Des obstacles pour le développement économiques et territorial
Les marchés publics, c’est-à-dire l’approvisionnement des gouvernements en biens et services, ont longtemps été un outil de développement économique important. Pensons à l’attribution du contrat de fabrication des métros de Montréal dans les années 1960 à l’usine Bombardier de La Pocatière, à la fabrication d’éoliennes en Gaspésie ou à l’attribution des contrats de lait du réseau de la santé du Saguenay-Lac-Saint-Jean à une coopérative régionale. Ces initiatives ont des effets structurants, souvent à long terme, pour nombre de secteurs et de régions.
Or, l’AECG s’apprête à ouvrir les marchés publics provinciaux et municipaux comme jamais auparavant. Les organismes publics se verraient interdire le recours à « toute condition ou tout engagement qui encourage le développement local » 3.
Quels seront les impacts de l’AECG sur la capacité des gouvernements et des municipalités d’utiliser les marchés publics comme levier de développement économique et régional ?

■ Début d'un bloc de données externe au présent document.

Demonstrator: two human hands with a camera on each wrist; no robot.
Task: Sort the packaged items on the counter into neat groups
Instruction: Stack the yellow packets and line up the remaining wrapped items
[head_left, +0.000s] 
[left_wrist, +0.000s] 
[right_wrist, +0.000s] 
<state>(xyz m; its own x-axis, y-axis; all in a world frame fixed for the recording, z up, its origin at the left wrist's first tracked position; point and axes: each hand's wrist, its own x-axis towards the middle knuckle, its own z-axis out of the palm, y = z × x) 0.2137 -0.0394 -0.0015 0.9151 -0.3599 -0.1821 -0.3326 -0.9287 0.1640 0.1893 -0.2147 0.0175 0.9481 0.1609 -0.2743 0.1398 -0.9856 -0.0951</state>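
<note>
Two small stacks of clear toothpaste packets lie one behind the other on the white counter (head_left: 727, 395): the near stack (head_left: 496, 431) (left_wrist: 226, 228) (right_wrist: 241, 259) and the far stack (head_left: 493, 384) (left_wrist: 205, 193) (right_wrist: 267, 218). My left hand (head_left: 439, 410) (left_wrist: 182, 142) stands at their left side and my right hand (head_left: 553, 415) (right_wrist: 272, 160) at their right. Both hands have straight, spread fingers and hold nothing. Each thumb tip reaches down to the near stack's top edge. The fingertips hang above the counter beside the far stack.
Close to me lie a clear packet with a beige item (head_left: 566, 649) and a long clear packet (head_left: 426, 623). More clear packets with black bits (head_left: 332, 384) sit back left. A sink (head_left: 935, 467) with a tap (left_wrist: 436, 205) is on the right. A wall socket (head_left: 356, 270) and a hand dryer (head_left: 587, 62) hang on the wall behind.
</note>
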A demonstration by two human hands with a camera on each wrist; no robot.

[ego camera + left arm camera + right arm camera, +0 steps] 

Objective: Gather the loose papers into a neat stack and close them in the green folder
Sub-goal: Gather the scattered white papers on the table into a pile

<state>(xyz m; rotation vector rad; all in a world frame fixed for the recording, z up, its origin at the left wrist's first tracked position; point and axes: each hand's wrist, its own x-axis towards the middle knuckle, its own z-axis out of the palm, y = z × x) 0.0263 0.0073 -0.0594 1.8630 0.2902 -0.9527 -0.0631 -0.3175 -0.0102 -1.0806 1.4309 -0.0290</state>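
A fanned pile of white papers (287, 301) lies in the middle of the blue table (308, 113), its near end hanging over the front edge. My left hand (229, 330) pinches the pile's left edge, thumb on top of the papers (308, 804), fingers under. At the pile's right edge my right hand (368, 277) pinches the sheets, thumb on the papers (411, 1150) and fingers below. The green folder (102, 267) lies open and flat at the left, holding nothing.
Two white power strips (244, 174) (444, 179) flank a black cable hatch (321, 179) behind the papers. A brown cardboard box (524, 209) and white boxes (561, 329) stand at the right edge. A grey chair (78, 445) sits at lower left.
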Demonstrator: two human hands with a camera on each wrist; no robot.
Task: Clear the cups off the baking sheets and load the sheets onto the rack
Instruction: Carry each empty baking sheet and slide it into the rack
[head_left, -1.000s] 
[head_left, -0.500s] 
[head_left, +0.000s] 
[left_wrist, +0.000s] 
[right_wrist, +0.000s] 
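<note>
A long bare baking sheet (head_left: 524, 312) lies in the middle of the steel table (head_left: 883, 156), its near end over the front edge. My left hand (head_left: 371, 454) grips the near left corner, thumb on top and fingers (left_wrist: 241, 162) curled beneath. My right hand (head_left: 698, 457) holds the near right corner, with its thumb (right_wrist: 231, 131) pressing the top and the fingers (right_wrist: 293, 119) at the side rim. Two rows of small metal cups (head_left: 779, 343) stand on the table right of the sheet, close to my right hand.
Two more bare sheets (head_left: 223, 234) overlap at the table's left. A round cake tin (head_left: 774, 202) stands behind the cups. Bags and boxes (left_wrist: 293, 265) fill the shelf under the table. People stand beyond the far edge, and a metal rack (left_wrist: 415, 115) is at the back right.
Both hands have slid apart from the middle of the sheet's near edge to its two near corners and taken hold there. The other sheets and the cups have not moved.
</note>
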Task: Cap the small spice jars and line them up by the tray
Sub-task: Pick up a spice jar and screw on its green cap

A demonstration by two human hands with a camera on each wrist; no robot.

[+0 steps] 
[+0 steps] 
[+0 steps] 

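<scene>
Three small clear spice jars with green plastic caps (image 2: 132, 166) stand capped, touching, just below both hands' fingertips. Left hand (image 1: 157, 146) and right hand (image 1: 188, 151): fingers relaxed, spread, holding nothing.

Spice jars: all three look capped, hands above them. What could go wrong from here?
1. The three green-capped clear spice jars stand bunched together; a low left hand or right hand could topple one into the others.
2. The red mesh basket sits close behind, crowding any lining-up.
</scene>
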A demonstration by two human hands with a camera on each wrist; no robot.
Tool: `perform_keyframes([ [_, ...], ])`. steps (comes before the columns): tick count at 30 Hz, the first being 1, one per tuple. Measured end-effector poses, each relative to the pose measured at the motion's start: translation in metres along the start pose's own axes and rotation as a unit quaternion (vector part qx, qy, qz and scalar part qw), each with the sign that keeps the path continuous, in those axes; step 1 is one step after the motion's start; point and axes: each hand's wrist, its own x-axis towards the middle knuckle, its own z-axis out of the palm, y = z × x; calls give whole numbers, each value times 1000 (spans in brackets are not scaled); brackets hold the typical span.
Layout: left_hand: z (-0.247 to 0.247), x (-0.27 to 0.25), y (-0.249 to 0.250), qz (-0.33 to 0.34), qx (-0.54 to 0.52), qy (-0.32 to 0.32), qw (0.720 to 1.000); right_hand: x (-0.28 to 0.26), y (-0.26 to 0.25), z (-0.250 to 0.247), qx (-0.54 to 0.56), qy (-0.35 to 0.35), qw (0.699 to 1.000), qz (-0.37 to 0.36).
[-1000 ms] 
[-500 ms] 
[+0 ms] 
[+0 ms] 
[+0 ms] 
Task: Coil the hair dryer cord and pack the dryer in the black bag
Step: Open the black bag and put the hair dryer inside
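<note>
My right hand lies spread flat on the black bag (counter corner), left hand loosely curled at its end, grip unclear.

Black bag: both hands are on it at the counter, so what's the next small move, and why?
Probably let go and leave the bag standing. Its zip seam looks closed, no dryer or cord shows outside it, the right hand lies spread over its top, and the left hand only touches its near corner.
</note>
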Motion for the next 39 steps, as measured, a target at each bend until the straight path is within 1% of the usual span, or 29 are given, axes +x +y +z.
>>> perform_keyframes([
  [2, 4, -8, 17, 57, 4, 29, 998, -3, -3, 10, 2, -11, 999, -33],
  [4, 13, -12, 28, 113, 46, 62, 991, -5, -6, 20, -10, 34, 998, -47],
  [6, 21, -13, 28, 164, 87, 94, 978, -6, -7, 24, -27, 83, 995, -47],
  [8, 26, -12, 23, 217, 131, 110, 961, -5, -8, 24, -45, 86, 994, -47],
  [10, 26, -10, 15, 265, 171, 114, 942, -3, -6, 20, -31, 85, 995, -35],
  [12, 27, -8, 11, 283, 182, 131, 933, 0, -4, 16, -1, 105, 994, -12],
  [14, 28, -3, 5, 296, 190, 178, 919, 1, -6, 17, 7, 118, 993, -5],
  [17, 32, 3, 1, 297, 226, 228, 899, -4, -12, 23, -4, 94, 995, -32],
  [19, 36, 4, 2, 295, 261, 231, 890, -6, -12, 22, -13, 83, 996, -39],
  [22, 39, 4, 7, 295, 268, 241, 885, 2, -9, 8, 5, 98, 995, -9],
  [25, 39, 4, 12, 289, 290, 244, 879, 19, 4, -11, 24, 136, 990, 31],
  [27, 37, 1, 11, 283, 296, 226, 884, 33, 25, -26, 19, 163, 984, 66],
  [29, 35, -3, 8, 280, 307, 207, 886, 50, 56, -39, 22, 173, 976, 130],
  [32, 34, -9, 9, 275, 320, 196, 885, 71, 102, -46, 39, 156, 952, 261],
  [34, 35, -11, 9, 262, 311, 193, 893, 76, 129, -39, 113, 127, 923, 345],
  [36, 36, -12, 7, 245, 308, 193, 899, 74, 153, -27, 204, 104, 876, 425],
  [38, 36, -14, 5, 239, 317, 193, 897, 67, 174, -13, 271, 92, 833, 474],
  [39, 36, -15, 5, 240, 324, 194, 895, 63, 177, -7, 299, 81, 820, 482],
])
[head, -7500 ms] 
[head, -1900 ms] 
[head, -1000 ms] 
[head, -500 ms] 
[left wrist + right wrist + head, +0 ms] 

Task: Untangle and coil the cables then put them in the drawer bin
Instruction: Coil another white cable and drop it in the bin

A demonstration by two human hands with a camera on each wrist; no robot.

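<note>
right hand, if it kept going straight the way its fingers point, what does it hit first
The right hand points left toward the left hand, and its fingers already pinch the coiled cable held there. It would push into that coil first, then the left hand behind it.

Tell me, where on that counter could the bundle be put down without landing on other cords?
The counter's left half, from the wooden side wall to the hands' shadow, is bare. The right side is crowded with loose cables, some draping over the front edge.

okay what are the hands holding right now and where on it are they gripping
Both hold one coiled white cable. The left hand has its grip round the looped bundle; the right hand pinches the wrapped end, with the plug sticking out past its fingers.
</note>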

Jusqu’où pourront aller les politiques d’achat responsable des organismes publics ?
3. Traduction libre des textes préliminaires de l’accord. Certains organismes publics ou secteurs pourraient être exclus de l’ouverture des marchés publics, mais les « réserves » restent à être rendues publiques.
Un Québec moins souverain
Préséance des droits des investisseurs sur les droits de la personne et les décisions démocratiques, perte de leviers fondamentaux de développement territorial, incertitudes concernant la protection de la culture : autant de facteurs qui affaibliront la souveraineté du Québec et sa capacité à orienter son développement.
Il est incroyable que l’on en sache encore si peu sur l’AECG alors que le Québec et le Canada ont donné leur accord de principe à cette entente. Et pour la suite ? La loi québécoise stipule qu’un débat de deux heures doit avoir lieu à l’Assemblée nationale. Au fédéral, il est prévu que le projet sera déposé au Parlement canadien durant 21 jours, sans possibilité de l’amender.
Les députés auront-ils l’information nécessaire pour faire un choix éclairé ?
Pourquoi éviter la consultation publique si l’accord est si « formidable » ?
Pourquoi ne pas divulguer immédiatement les textes et les documents d’analyse relatifs à l’AECG ?
À la CSN, nous estimons qu’un débat public, ouvert et inclusif doit se tenir sur l’AECG, notamment par des consultations publiques élargies et par une commission parlementaire. L’accès aux textes et aux documents liés à l’accord est donc essentiel.